All items are from the Door County Library’s newspaper archives, and they appear in the same form as they were first published, including misspellings and grammatical errors.
March 13, 1874
LOST HIS MONEY. – Peter Zenners, Register of Deeds, went to bed on Monday night, the 2d inst. With about $140.00, he avers, in greenbacks, enclosed in an envelope and lodged in his pocket. After a sound sleep he awoke in the morning to find his money had fled. He remained quiet for a day or two, hoping to detect the thief. One Peter Schiebel appeared to be spending more money for whiskey than his thrift would warrant him in possessing by honest means. He was accordingly arrested on Sunday last, and lodged in jail. At this writing (Thursday afternoon) he was on trial before Justice Dresser.
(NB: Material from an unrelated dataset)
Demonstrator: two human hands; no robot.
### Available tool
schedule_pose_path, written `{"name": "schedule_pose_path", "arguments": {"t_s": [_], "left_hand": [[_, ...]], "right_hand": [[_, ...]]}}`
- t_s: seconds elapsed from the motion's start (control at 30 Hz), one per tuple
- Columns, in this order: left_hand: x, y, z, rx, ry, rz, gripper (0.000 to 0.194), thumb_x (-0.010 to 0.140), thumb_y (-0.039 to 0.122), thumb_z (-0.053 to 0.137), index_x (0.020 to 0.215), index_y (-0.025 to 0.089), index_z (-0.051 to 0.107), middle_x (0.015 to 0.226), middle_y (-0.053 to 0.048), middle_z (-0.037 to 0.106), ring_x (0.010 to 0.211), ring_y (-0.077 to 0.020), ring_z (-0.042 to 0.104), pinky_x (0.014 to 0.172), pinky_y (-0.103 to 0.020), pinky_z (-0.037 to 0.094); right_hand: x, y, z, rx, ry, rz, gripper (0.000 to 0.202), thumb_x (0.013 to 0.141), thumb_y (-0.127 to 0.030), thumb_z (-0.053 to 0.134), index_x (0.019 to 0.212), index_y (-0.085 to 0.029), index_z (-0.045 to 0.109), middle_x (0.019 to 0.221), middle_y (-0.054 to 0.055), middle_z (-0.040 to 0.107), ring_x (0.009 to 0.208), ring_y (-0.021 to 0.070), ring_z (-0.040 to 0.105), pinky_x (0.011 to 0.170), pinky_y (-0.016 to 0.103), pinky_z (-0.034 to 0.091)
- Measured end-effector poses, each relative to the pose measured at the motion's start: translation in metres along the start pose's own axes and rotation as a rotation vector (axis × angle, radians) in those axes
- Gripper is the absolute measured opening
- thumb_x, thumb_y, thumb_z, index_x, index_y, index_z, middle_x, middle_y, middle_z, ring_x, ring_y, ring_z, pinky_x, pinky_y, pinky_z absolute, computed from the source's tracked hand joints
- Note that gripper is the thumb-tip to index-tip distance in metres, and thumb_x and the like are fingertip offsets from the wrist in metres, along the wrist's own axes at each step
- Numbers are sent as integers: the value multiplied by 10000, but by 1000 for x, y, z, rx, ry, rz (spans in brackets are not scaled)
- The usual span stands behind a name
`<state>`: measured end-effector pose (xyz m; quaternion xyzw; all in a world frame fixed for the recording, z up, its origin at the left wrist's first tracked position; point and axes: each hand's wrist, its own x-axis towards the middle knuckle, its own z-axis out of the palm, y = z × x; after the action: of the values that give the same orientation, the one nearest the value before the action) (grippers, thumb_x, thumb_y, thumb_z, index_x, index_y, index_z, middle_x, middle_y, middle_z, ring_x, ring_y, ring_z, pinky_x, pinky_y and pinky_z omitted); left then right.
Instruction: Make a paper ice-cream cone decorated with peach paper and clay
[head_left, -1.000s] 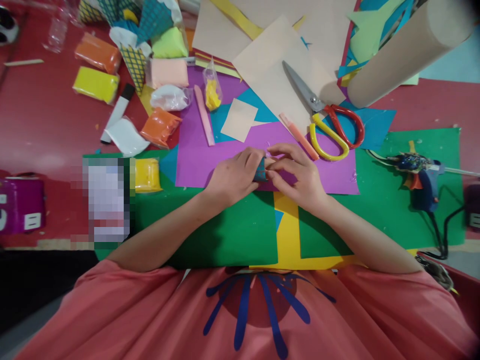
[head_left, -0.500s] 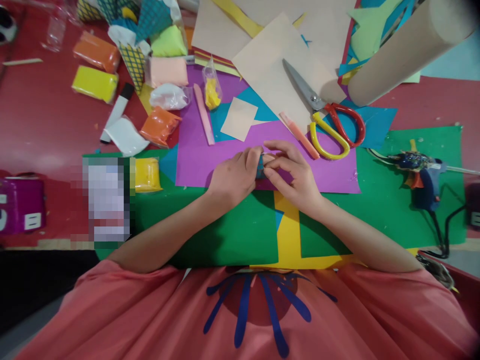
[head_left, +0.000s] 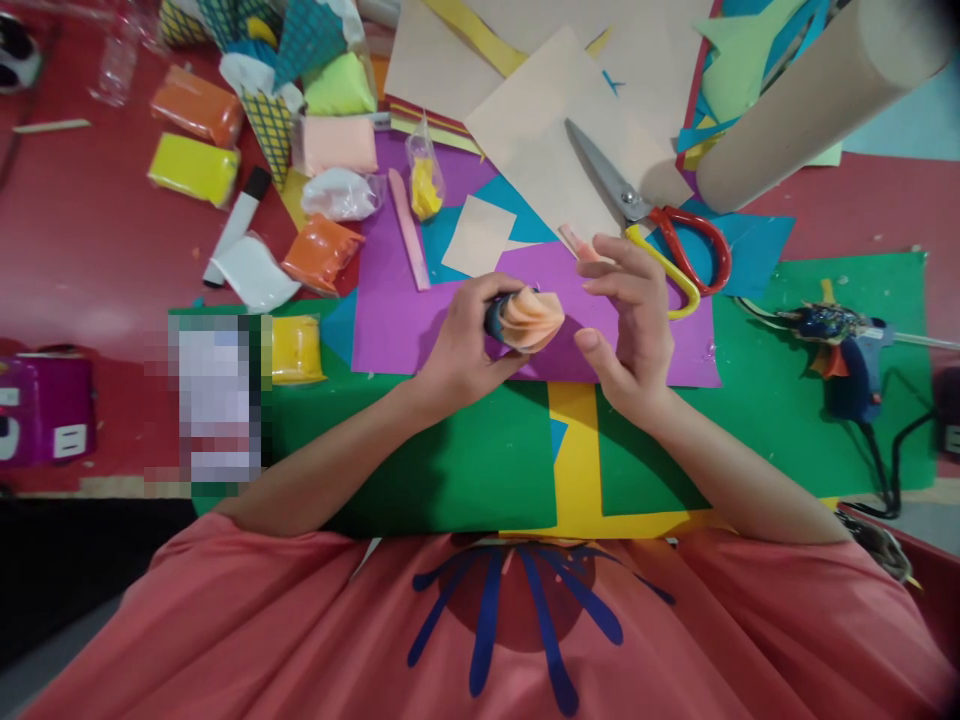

The attorneys inform us that unless some evidence is produced stronger than any yet offered his discharge is inevitable.
March 11, 1887
FORESTVILLE – Eight teachers were examined at the school house at the Corners on Saturday last. Some of them were novices at the business, but it was all the same as all of them failed to pass, some of them being teachers of many years experience. But then the questions were such as would puzzle even a college professor. One of two things will have to be done in the near future: Either school boards will have to pay a respectable price for teachers, or they will have to be satisfied with teachers of limited qualifications. Normal or college graduates certainly will not teach for $25 a month.
March 10, 1892
The bridge company began collecting toll on the bridge on Tuesday morning, the most of the travel coming that way now in preference to taking the ice.
Door County Democrat
March 14, 1903
The dog poisoner is again abroad and is causing death among the canines irrespective of breed or worth. Dogs have died in the streets and here and there all over the city, and the work of destruction is not confined to any particular part of the city, either. Among the first to pass in its checks was Ed. Acker’s young hound “Flirt.” Leathem Smith also lost his hound, Jerry Merrier a good dog, and several others, last but not least being L. M. Washburn’s store cat. Thos. H. Smith has a notice in this issue offering $100 reward for information leading to the conviction of the party that has been throwing the poison
Door County News
March 13, 1919
Ice Does Damage – Shoving ice has caused more or less damage to the bridge the past week or so and Alex Laurie has a crew of men out repairing the injury. This is the first time that the ice has shoved at this time of year and the field being such a large one the weight is almost irresistible when driven by a high wind. The piles under the bridge have in some places been moved to such an extent that the timbers have been pushed out of place.
Door County News
March 11, 1926
Door CountyReal EstateIn For Boom
There is an optimistic feeling among the real estate men, who are confident that the coming year will be one of the best ever experienced in Door county in the transfer of real estate, especially water front property.
According to reports published in outside papers the realty men who boomed the Florida property have turned their attention to Wisconsin and propose to bring the attention of the outside world to this region as a summer resort section as they did the Peninsula State as a winter resort region.
There has been several rumors in local circles during the past week or two concerning options that have been secured on desirable water frontage along the lake shore between Lily bay and North bay, as well as on the Green bay side of the peninsula. It is stated that prospectors have visited some of these sites on snow shoes, which is something out of the ordinary in the sale and inspection of real estate in this county.
The indications are that Door county is in for a boom in real estate sales the coming summer.
Door County News
March 3, 1938
FORESTVILLE BANK CEASES BUSINESS
Insured Deposits Will Be Returned 100 Percent
FORESTVILLE – The State Bank of Forestville closed its doors to business Thursday morning March 9, by order of the state banking commission, and W. H. Bastar, cashier, announced that all depositors will be paid off in full.
The affairs of the bank are now in the hands of the state banking commission and the date for final settlement has not yet been made. All depositors will be notified, however.
Organization of the bank took place on Sept. 7, 1909, with an authorized capital stock of $10,000. It came through the panic with little difficulty, but in 1934 was forced by the continued depression to reorganize on a stabilization basis. It had been operated in that manner ever since.